I have lots of stress in school with projects, homework, essays, and labs. Getting out to the trail is just good for me in general. Even though my bike kinda sucks, I love mountain biking anyway and enjoy forgetting everything and just cruising some nice single track for hours on end. Strangely enough, the most satisfying thing for me is trying something that I am absolutely terrified of after pepping myself up for it all the way up the hill. For instance, back in the winter I was riding in the free ride section of my local trail and I was trying out a new section and saw a fairly small jump, I went for it and pedaled as fast as I could, turns out it was a 10 foot gap jump ( %#@*ing huge considering I had only been mountain biking for 3 weeks ) and I cleared it with ease. I love moments when I ignore my conscience and do something stupid. Also I love spending time with my gf on the trail as something we both can enjoy together. Additionally, Once a month, two friends and I guide 40ish people through various local trails for bike club at my high school.
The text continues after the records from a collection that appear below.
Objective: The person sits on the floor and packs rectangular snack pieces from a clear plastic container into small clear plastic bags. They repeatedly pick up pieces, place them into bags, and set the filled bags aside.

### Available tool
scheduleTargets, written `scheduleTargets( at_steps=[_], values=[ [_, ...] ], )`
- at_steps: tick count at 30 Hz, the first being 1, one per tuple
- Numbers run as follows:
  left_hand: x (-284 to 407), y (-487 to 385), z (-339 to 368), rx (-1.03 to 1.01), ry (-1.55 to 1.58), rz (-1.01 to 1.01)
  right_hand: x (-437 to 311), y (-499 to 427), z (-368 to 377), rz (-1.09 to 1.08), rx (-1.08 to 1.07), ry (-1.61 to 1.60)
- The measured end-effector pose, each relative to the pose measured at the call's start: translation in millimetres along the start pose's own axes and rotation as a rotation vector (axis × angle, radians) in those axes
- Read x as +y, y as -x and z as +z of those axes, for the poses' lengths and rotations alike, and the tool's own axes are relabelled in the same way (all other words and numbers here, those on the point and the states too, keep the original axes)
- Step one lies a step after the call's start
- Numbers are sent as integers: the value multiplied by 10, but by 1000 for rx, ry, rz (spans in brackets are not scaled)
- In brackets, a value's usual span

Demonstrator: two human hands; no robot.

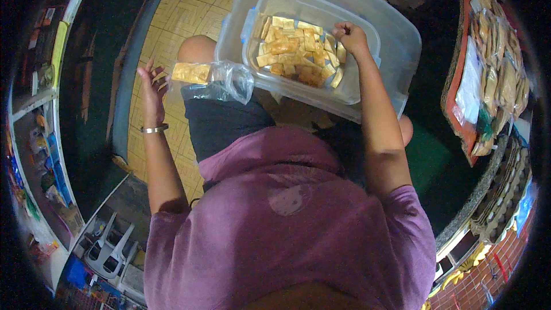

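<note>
Beside my left thigh is my left hand (pixel 153 79), its fingers spread at the end of a clear plastic bag (pixel 232 82); whether they touch the bag I cannot tell. Inside the bag lies a flat, golden rectangular pastry (pixel 190 73), and the bag rests across my left leg. Over the right side of an inner plastic tub (pixel 363 77) is my right hand (pixel 351 36), fingers curled; nothing shows plainly between them. Several similar rectangular pastries (pixel 282 46) are piled in that tub, which sits within a larger translucent plastic bin (pixel 400 38) on my lap.
At the right, a red-edged board or tray (pixel 455 60) holds many packed, plastic-wrapped brown pieces (pixel 490 69). Below it are stacked egg trays (pixel 501 193). Shelves with goods (pixel 47 150) stand at the left, with a grey plastic stool (pixel 109 247) at lower left. Yellow patterned flooring (pixel 189 8) shows beside me.
</note>
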State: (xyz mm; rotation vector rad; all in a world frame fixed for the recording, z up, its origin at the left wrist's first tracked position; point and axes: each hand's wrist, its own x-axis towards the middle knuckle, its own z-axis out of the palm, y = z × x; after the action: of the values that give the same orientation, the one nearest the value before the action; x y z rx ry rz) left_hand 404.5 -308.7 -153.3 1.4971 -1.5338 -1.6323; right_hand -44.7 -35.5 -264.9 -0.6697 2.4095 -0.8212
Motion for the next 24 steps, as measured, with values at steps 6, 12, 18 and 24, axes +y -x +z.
scheduleTargets(
  at_steps=[6,12,18,24],
  values=[
    [-172,141,-204,253,301,-139,289,-43,-120,33,55,224],
    [-344,418,27,343,437,-148,282,14,113,-62,-36,185],
    [-200,403,130,362,390,-5,3,-64,546,-120,-33,428],
    [-141,426,12,441,352,-25,77,-235,892,177,180,106]
  ],
)
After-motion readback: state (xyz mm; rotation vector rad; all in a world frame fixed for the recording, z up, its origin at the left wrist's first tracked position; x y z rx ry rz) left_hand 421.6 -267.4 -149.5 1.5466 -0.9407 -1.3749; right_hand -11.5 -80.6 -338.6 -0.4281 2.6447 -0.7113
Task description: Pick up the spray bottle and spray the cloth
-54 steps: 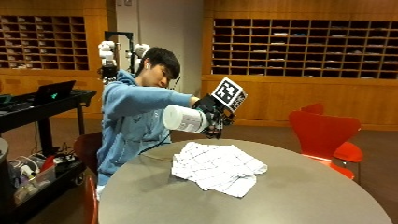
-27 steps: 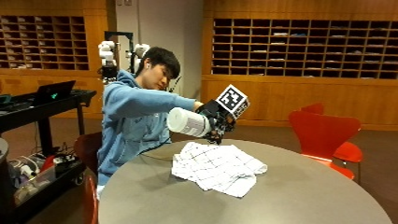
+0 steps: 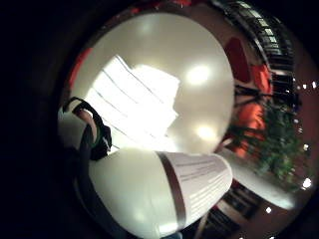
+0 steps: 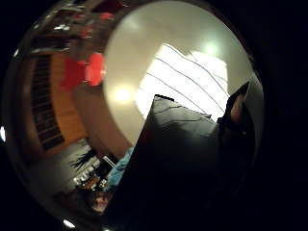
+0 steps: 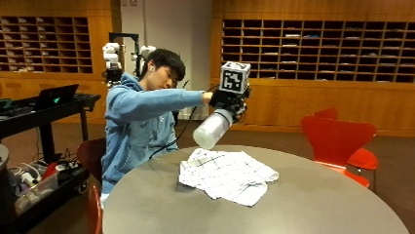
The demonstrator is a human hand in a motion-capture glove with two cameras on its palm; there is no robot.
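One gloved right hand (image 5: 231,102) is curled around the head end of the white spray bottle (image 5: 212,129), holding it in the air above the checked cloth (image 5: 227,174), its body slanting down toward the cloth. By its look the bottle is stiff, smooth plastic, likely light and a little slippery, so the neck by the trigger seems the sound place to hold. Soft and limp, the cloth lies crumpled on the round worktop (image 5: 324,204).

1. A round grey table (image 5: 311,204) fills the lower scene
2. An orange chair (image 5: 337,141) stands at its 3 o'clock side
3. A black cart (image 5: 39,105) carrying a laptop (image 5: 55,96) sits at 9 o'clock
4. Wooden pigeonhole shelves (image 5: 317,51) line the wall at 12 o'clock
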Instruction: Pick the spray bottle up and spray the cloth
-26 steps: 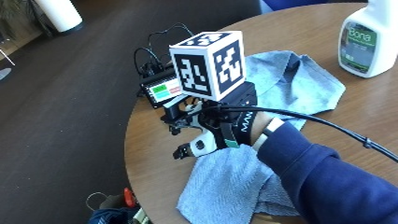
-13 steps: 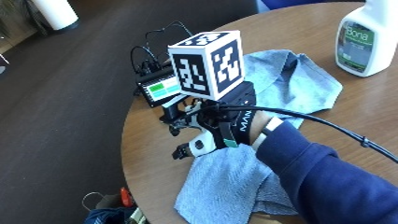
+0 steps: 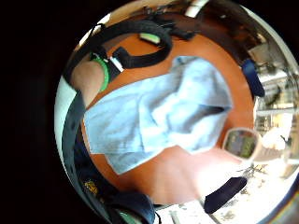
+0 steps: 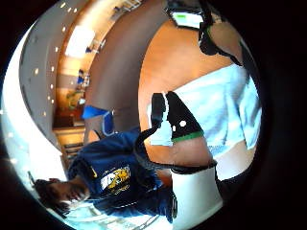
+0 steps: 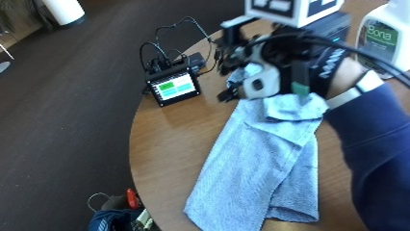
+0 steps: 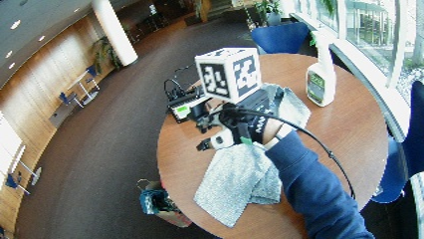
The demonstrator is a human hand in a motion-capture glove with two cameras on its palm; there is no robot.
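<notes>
The white spray bottle (image 5: 384,33) (image 6: 318,74) stands upright on the far side of the round wooden table (image 5: 173,139), apart from my hand. My gloved right hand (image 5: 288,67) (image 6: 242,127) hovers over the far end of a grey-blue cloth (image 5: 262,163) (image 6: 238,179), fingers relaxed and holding nothing. The cloth runs from under the hand to the near table edge. More cloth (image 6: 291,104) shows beyond the hand; I cannot tell whether it is the same piece. The little finger side palm view shows cloth (image 3: 159,112) flat on the wood with the bottle (image 3: 243,142) beside it.
A small black device with a lit green screen (image 5: 172,87) (image 6: 185,107) and its cables sits near the table's left edge. A bag (image 5: 118,219) lies on the floor below the near edge. A blue chair (image 6: 285,37) stands behind the table.
My hand has moved across the table toward the spray bottle, uncovering more of the near cloth. It still holds nothing. The bottle and the screen device have stayed put.
</notes>
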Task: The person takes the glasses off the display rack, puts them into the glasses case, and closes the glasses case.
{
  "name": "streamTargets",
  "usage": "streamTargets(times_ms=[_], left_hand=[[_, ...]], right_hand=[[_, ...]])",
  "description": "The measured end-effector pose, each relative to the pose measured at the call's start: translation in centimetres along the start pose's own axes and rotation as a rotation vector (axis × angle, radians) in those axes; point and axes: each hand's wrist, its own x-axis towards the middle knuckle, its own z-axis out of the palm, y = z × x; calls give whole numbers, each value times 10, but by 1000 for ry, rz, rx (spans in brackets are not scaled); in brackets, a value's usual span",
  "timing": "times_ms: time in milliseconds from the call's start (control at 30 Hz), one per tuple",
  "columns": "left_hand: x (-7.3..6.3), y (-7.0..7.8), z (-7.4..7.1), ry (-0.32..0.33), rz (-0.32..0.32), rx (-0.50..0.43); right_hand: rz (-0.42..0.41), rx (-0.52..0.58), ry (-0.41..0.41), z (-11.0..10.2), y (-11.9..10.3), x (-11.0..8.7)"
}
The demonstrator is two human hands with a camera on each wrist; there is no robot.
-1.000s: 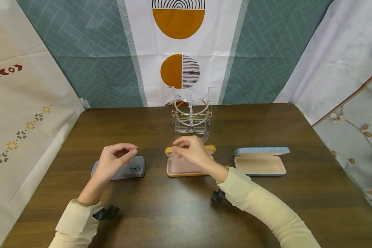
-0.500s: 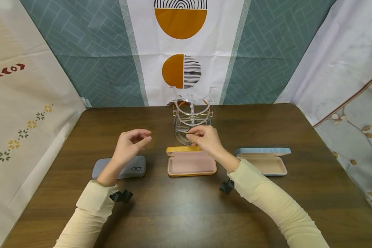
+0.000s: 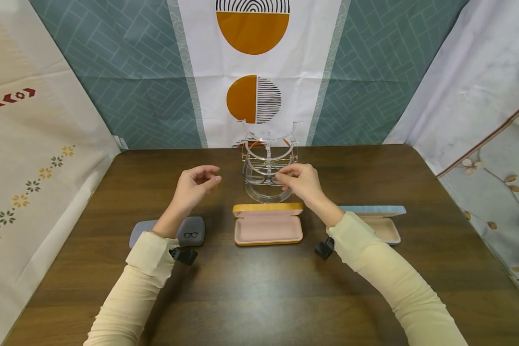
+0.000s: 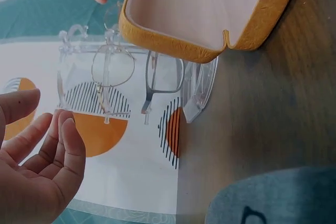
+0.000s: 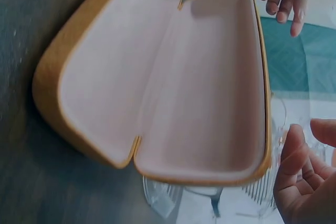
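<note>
My left hand hovers left of a clear tiered glasses stand, fingers loosely bent and holding nothing. My right hand is at the stand's right side, thumb and fingers apart in the right wrist view; its fingertips overlap the lower tier in the head view. On the stand sit round thin-rimmed glasses and, lower, dark-framed glasses. In front of the stand lies an open yellow glasses case with pink lining and nothing inside.
A closed grey glasses case with a glasses print lies at left, partly under my left forearm. An open blue glasses case lies at right, partly hidden by my right sleeve. Patterned cloth hangs behind the wooden table.
Both hands have moved forward and to the right, from over the grey and yellow cases to either side of the stand. The cases and the stand stay in place.
</note>
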Motion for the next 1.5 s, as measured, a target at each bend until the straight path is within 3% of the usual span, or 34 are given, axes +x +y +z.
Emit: streamTargets(times_ms=[1067, 1267, 1500], left_hand=[[64, -8, 37, 25, -116, -53], [69, -10, 45, 15, -159, -64], [72, -12, 52, 10, -143, -64]], right_hand=[[88, 10, 254, -35, 18, 35], [127, 16, 260, -38, 20, 39], [163, 27, 233, -37, 20, 43]])
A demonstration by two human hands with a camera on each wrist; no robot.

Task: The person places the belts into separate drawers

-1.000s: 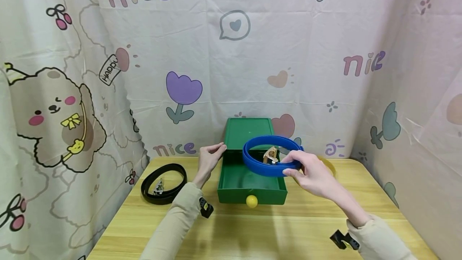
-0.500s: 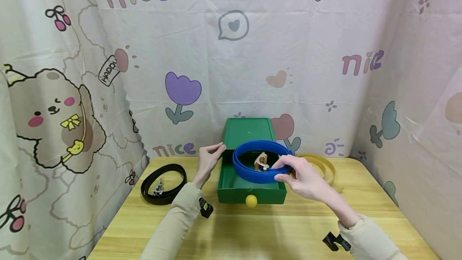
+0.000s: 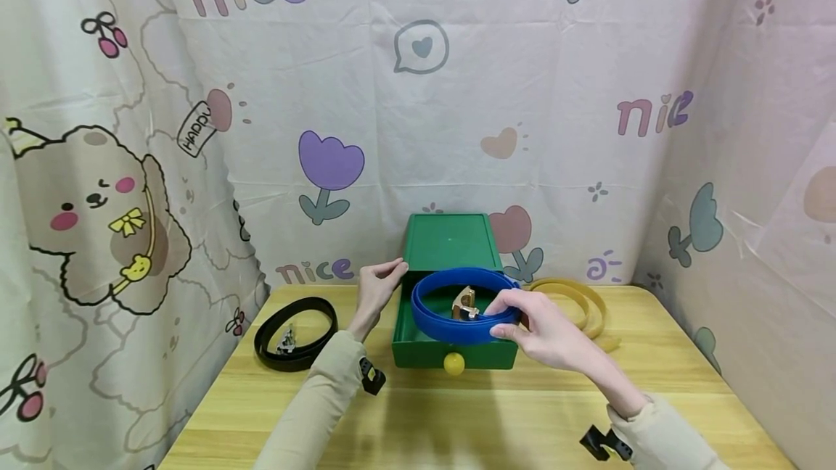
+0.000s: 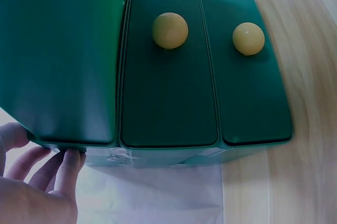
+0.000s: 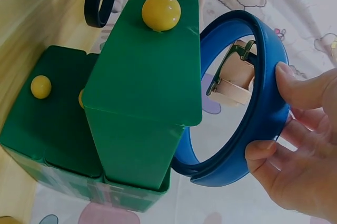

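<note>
My right hand [image 3: 545, 328] pinches a coiled blue belt [image 3: 444, 325] between thumb and fingers. Inside the coil sits its gold-coloured buckle [image 3: 465, 304]. The belt is held over the pulled-out top drawer [image 3: 418, 355] of a green drawer cabinet [image 3: 451, 238], hiding much of the drawer's inside. At the cabinet's upper left front edge, my left hand [image 3: 379, 292] grips the corner. In the left wrist view its fingers [image 4: 68, 171] touch the cabinet's side edge. Seen from the right wrist, the belt [image 5: 271, 77] overlaps the side of the drawer [image 5: 147, 71].
A coiled black belt [image 3: 294, 361] with a silver buckle lies on the wooden table [image 3: 366, 426], left of the cabinet. To the right is a coiled yellow belt [image 3: 597, 299], partly behind my right hand. Two lower drawers with yellow knobs [image 4: 170, 30] are closed. A printed curtain hangs behind.
My right hand has brought the blue belt left and down, lower over the drawer, uncovering more of the yellow belt. The left hand stays at the cabinet's edge.
</note>
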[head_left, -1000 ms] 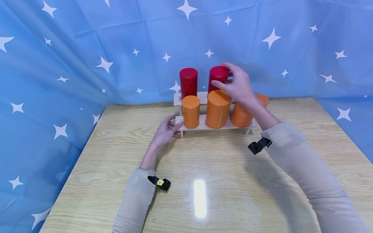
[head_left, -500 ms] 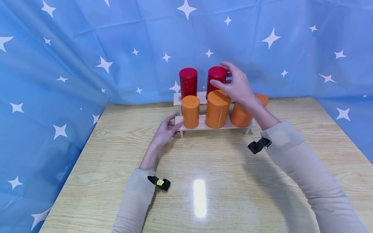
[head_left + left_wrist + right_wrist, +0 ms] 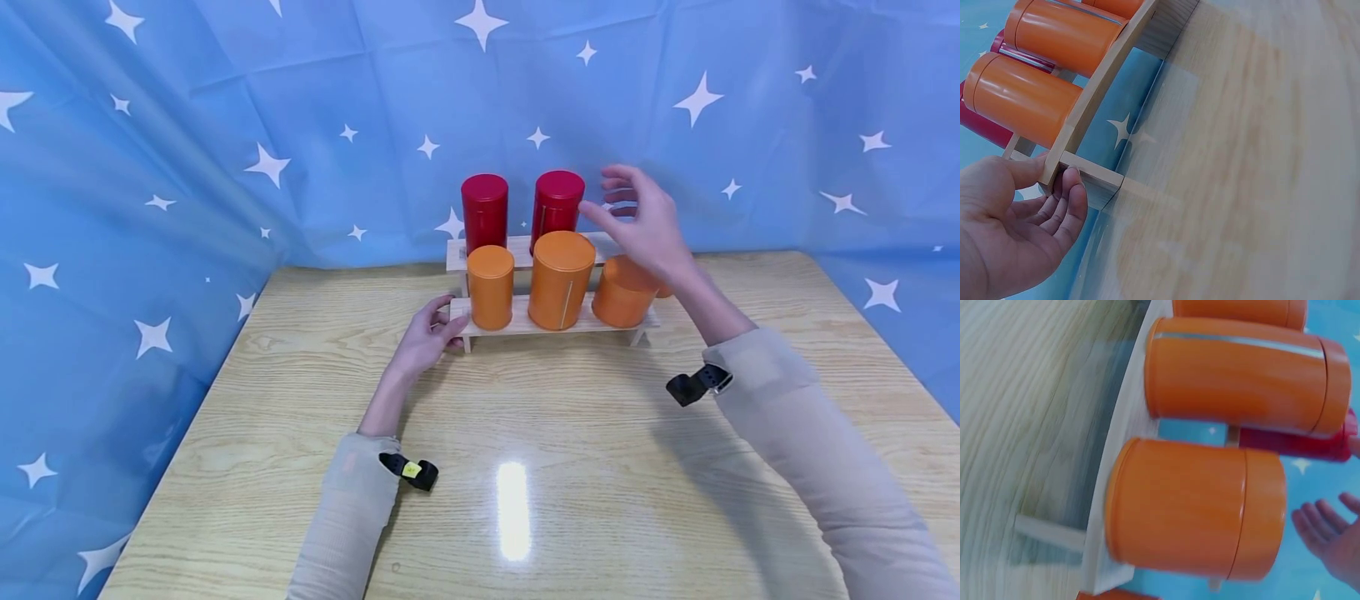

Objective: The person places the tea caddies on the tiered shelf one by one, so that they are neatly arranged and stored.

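Note:
A two-step wooden shelf (image 3: 525, 327) stands at the back of the table. On its upper step are two red canisters: a left one (image 3: 485, 212) and a right one (image 3: 557, 202). The lower step holds a slim orange canister (image 3: 491, 287), a tall one (image 3: 562, 279) and a wide one (image 3: 1188, 509). My left hand (image 3: 429, 333) grips the left end of the lower step, thumb and fingers around the board, as the left wrist view (image 3: 1019, 225) confirms. To the right of the right red canister, my right hand (image 3: 645, 217) hangs with loosely bent fingers, holding nothing.
Another orange canister (image 3: 664, 292) shows beyond the shelf's right end, mostly hidden by my right forearm. A blue star-patterned curtain (image 3: 405, 92) hangs behind and left of the wooden table (image 3: 585, 467).
The right red canister shifted slightly left on the upper step. My right hand then let go of it and moved right. My left hand stays on the shelf.

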`<state>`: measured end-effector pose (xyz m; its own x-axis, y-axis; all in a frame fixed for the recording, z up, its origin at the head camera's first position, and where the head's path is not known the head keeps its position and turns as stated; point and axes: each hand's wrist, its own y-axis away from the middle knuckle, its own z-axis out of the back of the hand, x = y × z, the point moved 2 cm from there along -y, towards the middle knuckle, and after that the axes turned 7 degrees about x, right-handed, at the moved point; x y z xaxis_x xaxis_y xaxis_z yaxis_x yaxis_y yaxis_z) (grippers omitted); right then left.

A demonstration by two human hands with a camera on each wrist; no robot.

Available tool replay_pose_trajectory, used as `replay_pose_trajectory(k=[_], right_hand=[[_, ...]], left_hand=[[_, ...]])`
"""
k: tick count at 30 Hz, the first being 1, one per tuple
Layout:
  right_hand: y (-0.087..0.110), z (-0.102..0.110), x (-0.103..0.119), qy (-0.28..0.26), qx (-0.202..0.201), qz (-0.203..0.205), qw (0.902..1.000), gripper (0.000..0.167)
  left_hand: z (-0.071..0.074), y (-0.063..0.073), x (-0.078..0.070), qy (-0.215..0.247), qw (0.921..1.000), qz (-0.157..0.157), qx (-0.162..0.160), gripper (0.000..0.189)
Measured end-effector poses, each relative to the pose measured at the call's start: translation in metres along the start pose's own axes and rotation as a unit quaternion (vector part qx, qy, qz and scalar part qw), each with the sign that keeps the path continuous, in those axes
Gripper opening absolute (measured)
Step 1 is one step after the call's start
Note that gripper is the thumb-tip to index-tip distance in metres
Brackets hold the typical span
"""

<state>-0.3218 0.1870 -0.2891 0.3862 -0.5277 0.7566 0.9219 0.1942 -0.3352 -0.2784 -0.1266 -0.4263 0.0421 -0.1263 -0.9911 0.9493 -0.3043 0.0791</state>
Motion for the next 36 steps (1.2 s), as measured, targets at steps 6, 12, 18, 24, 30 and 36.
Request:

Lastly, I find nothing more interesting than a good crash, the kind when you don't get injured much but you know how it happened and how you messed up, my whole riding progression is based on crashing :thumbsup:


----------



## Kanik (Sep 28, 2011)

The parts where I'm going so fast and flowing so well I can feel the edge of control.

When you're going over that loose rock and your wheels are bucking around sideways under you, but you're just riding along hoping not to fall...

When you're going around that curve and you feel your front wheel slip in little bits...

When you touch your rear brake around the curve and your rear end just slides into position...(sounds dirty, lol)

Going over rises fast enough that you just float over the top of them without even trying...

Braking _really_ hard on a little rise where you know your tire's not gonna slip...

Just absolutely flying down the singletrack...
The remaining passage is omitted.